The Exelon Foundation STEM Leadership Academy creates opportunities throughout the year for young women to pursue STEM in fun, interactive ways including a STEMinist e-newsletter, monthly mentoring sessions, bi-weekly online hands-on STEM activities (led by program alumnae), Career Chats with our employees and other experts in STEM fields, professional development sessions (interviewing etiquette, LinkedIn profiles, etc) and social gatherings. In the summer, there are free, week-long programs on college campuses in Exelon’s key markets of Baltimore/District of Columbia, Chicago and Philadelphia with a focus on the energy business. Given this year’s unique environment, all events became virtual.
Grace Barrera, a rising high school senior in Chicago, participated in the Summer 2020 Academy along with Stacia Konow, a 2019 Academy alum who was hired as a mentor for the 2020 program. Even in the Zoom environment, these two were able to connect and build their relationship through mentorship.
Let’s learn more about this pair of STEM-empowered young women through some Q&A!
Stacia Konow, Mentor
How was your experience as a STEM academy student? And what was it about the experience that made you want to come back as a mentor?
I loved being a STEM academy student. Working with other girls passionate about STEM and environmental conservation on a college campus was a very fun and informative experience. I wanted to come back to the academy because I loved working on the challenge project and networking with professional female scientists last summer, and I was very excited to have those opportunities again as well as help other girls have that experience.
Did you have a mentor when you were a student? What did you learn from her? What have you added to your own method of mentorship that you did not experience from your own mentor (if any)?
I interacted with a few different mentors during my week at the Academy. I learned a lot about applying for colleges and various internships and how to use different platforms for app mockups and 3D models. Since the 2020 Academy was structured differently than the in-person academy I attended as a student, I couldn’t bounce around from group to group as my mentors did. However, that gave me the opportunity to learn more about the girls in my group instead of knowing many students just on a surface level. I wanted to create a connection between myself and the students that could continue to grow outside of the Academy.
How do you think your mentor helped you in your path and what do you hope to help Grace achieve?
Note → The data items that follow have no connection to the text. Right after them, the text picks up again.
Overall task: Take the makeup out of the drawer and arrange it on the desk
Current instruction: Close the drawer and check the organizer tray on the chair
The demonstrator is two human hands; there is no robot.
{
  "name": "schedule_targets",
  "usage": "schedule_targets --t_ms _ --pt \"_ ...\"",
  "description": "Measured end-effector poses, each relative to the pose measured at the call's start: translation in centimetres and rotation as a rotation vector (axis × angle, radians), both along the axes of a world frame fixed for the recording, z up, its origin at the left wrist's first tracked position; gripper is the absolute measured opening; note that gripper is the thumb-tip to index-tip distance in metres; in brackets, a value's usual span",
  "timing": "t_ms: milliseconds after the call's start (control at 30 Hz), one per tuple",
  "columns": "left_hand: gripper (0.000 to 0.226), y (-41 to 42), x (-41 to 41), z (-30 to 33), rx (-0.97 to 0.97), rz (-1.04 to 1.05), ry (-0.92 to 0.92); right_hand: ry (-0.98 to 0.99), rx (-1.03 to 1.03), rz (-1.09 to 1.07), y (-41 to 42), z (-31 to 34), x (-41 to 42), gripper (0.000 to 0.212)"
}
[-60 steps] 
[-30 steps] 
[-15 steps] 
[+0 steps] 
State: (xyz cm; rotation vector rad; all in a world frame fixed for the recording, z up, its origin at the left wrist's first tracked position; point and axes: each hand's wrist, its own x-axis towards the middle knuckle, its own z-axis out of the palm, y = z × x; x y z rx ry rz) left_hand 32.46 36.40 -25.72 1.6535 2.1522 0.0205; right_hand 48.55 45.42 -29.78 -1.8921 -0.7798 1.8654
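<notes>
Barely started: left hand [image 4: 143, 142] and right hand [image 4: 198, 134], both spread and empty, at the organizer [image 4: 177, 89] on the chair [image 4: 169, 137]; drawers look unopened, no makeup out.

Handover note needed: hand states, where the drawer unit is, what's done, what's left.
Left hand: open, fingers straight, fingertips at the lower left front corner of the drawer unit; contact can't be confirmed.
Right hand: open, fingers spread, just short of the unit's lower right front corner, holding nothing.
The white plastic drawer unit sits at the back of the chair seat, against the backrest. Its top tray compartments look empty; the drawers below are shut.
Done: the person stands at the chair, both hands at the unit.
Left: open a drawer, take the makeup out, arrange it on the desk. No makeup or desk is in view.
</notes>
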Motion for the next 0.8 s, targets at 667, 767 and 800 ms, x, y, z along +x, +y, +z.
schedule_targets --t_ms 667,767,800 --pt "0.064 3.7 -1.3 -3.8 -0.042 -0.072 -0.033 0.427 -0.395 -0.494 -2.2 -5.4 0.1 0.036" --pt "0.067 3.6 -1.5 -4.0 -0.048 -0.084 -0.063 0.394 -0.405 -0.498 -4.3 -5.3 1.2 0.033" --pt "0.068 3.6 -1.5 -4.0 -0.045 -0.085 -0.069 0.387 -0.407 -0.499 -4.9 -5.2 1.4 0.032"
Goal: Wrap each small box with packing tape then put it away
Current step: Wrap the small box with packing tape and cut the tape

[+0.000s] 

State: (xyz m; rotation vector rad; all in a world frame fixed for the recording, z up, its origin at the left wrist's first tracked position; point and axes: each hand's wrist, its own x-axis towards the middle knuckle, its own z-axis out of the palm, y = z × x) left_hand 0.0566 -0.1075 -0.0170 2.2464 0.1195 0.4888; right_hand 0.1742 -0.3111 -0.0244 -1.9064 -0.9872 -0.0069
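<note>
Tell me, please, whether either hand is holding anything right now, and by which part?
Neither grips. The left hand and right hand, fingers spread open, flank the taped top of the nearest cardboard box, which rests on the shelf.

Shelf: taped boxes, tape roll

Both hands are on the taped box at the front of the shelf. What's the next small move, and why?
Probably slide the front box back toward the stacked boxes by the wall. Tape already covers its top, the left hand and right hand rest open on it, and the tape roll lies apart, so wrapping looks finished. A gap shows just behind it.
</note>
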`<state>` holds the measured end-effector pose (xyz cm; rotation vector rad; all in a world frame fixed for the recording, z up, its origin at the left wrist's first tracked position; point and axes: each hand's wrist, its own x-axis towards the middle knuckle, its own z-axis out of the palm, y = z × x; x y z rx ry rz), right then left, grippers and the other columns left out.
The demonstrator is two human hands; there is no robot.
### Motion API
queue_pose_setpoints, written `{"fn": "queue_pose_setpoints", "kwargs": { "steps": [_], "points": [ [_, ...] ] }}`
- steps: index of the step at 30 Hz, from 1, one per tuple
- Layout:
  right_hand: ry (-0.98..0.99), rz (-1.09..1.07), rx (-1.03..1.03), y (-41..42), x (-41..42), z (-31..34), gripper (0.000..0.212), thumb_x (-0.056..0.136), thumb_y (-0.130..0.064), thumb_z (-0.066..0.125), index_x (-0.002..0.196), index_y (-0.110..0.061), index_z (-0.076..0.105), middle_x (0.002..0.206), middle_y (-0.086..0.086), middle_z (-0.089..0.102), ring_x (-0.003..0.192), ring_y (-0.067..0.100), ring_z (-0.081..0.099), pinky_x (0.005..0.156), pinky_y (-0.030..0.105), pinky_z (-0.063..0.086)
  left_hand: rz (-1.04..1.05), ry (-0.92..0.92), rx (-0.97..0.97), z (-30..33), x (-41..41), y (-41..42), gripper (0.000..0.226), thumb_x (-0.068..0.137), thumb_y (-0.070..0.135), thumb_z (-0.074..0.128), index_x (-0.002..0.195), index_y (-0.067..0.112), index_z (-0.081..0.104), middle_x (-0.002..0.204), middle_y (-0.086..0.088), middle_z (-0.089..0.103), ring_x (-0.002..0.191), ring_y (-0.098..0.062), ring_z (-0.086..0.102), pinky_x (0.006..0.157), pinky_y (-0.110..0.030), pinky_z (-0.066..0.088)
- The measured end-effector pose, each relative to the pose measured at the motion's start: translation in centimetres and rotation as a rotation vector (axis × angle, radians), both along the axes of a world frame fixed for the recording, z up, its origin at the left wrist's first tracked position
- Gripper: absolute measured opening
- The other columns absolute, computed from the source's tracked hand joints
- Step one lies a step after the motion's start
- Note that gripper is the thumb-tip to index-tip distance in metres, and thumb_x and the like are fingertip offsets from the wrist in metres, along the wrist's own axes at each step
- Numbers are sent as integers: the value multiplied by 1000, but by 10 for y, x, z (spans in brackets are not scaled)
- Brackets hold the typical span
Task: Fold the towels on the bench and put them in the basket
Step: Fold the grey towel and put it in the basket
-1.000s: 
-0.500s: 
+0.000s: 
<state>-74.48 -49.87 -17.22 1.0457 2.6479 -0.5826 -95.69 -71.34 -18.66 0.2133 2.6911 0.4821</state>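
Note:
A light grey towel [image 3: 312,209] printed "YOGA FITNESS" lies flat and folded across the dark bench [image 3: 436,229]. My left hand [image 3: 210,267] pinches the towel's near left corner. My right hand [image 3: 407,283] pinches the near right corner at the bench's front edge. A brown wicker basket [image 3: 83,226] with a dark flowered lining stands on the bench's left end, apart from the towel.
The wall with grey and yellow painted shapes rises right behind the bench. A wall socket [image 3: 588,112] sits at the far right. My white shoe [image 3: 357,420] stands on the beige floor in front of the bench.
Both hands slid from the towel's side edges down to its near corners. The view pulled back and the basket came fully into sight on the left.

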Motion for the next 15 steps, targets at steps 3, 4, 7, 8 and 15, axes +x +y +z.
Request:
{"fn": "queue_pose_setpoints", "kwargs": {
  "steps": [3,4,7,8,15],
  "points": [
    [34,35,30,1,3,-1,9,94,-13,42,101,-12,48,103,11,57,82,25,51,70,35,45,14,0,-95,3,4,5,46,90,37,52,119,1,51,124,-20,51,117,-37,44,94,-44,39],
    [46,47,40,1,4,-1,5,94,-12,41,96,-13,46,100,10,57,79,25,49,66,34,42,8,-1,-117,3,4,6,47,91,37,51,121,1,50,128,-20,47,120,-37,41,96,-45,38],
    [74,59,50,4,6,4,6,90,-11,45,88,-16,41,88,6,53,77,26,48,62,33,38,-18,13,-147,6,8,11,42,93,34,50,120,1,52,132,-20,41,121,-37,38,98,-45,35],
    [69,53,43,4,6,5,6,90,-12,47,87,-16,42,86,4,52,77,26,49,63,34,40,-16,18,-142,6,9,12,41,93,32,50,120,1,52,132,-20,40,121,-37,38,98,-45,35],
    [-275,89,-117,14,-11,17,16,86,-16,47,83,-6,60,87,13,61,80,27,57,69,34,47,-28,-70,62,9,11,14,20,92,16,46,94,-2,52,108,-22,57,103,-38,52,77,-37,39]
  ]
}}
In hindsight, what would you say you took away from the academy? And how is that affecting your decisions related to your education and career?
I learned a lot about advocating for myself in a professional setting from the Academy. I think a lot of women, myself included, hesitate to ask for things like referrals or recommendation letters from their teachers or bosses because many people are so quick to label women as “pushy” or “hard to work with” as opposed to “ambitious” or “confident”. However, it is very important to advocate for yourself and make sure your ideas are heard in a professional setting in order to advance in your career. I learned how to write an elevator pitch, build my resume, and use social media to network from the Academy, all of which I know will be important as I pursue a research position in college and later on in my professional life. The Academy did not necessarily change what I wanted to pursue (I knew going in that I wanted to be a neuroscientist), but it did provide me with many tools to use to achieve my goals.
Grace Barrera, Mentee
How did you hear about the STEM Leadership Academy and why did you decide to participate in it?
Throughout high school, I have been involved in many STEM-based programs that allowed me to be exposed to the different fields of STEM. This past year I was involved in some Exelon Foundation STEM activities which is how I had heard about the summer Academy. I decided to participate in the Academy because the program would give me the opportunity to meet people that are involved in the STEM fields.
Tell us about your interaction with your mentor, Stacia. How would you say her mentorship has helped you complete the academy?
When I first met Stacia she was going to be our student mentor for the week and would be there to guide me throughout the activities. Since she had done the program before she was very helpful. Stacia’s mentorship allowed me and the group to create a good project design.
What have you learned from this academy and how do you think it will influence your decision-making in your future STEM-related education and eventually your career?
What did you learn from the sessions with women who are current leaders in the fields of STEM and how do you think this knowledge can guide you in your education and career path?
During the STEM Academy we have the opportunity to meet some incredible women that are involved in STEM fields. One main takeaway for me, is learning that the women took many different paths to get into their career. In STEM there are always ways to innovate and get involved in many different projects with your area of study. When I enter college, I now realize that I might want to enter a specific field but remember that I should go out and experience other fields of the STEM – I can always change my major.